Un silence lourd de sens.
—Je ne suis plus personne. Je ne connais plus mon nom, ni ce que je suis. Mais je sais que je ne mérite pas le sort auquel on m’a lié.
La voix parut si triste qu’Alyna ressentit le souffle de la pitié s’étendre dans son cœur. Qu’est-ce qu’une goutte de sang ? Ses genoux, ses coudes, ses mains pouvaient attester du nombre de fois où le liquide chaud et vital avait glissé hors d’eux. Mais là, ce n’était pas comme tomber et se faire mal, c’était poser son doigt sur une pierre coupante et ouvrir sa peau, extrayant les perles de sang de sa propre main. Alyna n’aimait pas tant que ça avoir mal. Et se dire qu’elle devait se faire mal volontairement l’enchantait guère.
—Je suis désolée, mais je ne veux pas. De toute façon, un rêve qu’on ne concrétise pas soit même est voué à l’échec. C’est mon père qui le dit. Et je crois en ce qu’il dit. Vous, je ne vous connais pas.
—S’il te plait, petite fille. Aide-moi. Je t’en conjure. Je ferais de toi une reine.
—Je ne veux pas être reine. Trop de contraintes.
—Ton prix sera le mien.
La voix devint plus haute, plus preste, plus impatiente. Rien pour rassurer Alyna qui déjà montait les racines d’un des trois arbres. Elle retomba sur le chemin qui l’avait mené jusqu’à la voix, jusque dans la pénombre.
—Où vas-tu ? Reste.
—Je ne peux pas. Il se fait tard.
—Alors, reviendras-tu ?
La voix avait ce timbre misérable, presque suppliant.

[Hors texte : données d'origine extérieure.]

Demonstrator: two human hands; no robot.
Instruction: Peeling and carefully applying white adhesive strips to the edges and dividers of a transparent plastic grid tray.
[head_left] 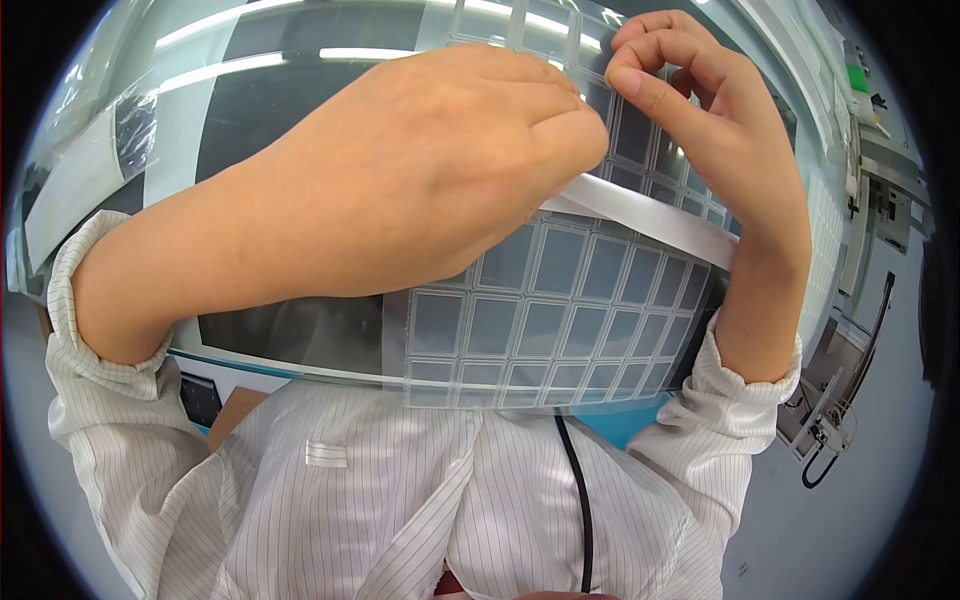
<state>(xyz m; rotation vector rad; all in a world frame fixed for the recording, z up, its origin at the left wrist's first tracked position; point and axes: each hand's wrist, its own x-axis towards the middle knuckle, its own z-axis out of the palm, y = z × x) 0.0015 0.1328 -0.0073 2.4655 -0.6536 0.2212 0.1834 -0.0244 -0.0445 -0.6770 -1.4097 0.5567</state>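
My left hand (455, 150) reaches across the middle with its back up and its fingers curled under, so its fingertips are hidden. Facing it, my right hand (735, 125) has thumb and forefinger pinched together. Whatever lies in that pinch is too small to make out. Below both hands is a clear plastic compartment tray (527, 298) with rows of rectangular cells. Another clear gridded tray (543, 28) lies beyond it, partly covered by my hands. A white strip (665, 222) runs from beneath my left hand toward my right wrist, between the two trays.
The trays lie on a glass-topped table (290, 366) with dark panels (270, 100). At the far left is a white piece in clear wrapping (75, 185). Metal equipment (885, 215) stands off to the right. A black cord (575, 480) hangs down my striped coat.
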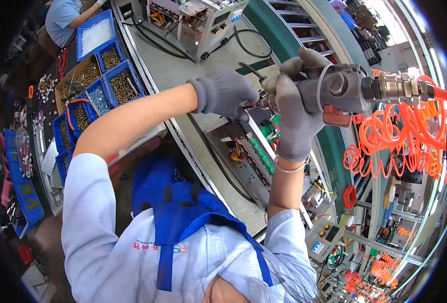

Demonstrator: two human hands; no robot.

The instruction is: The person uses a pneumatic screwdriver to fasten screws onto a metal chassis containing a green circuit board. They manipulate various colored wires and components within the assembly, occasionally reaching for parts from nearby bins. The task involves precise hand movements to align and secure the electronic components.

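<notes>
My right hand (296,111), in a grey work glove, is wrapped round the body of a dark grey air screwdriver (337,88). The tool lies roughly level, with a red lever (337,116) underneath and metal hose fittings at its right end. My left hand (226,96), gloved alike, is closed at the tool's front tip. What its fingers pinch there is too small and covered to make out. Below both hands stands an open metal chassis (256,166) with green circuit boards and coloured wires.
Blue bins (125,86) of brass-coloured screws stand at the left. Another metal unit (208,30) with a black cable sits farther along the bench. Orange coiled hoses (400,126) hang at the right. A co-worker (64,20) is at the far left, beside a conveyor-side workbench (170,76).
</notes>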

Alyna ne répondit pas et rebroussa chemin quand quelques mètres plus loin, elle vit une femme, un enfant dans les bras. Ses cheveux d’un blond argenté flottaient dans l’air et auréolaient son visage immaculé. Ses yeux bleu-lavande se posèrent dans les siens et firent battre son cœur d’enfant poète.
—Une fée, s’écria-t-elle. Vous êtes une fée, n’est-ce pas ?
Alyna courut vers elle, trébucha et fut rattrapée au vol par la femme.
—Que fais-tu ici, petite ? Tu ne dois pas aller si loin dans la forêt. C’est dangereux.
—J’ai suivi le chant d’un ocarina. Puis j’ai rencontré une voix. Elle voulait…
Alyna ne termina pas sa phrase coupée par la femme.
—Une voix ? Que t’a-t-elle demandé ?
—Mon sang. Mais, j’ne lui ai pas donné.
—Ne lui donne jamais et ne reviens plus ici. Je veux t’entendre me le jurer, sans quoi je viendrais chercher ton plus beau trésor.
—Alors vous êtes vraiment une fée ?
—Peut-être bien que oui.
—Est-ce une réponse ? bouda Alyna.
—Tu n’auras qu’à décider toi-même si je suis une fée ou non. Maintenant, promets.
La fillette hocha la tête et se signa donnant ainsi sa promesse de ne plus revenir si loin dans la forêt.
La femme s’éloigna, là où l’ombre était la plus profonde. Son petit garçon, les doigts emmêlés à ses longs cheveux, fixa Alyna qui elle-même n’arrivait pas à se défaire du regard pénétrant et gris de l’enfant.
En les regardant disparaitre et devenir une seule ombre, la fillette serra à nouveau son carnet. Elle allait enfin pouvoir commencer à écrire une véritable histoire.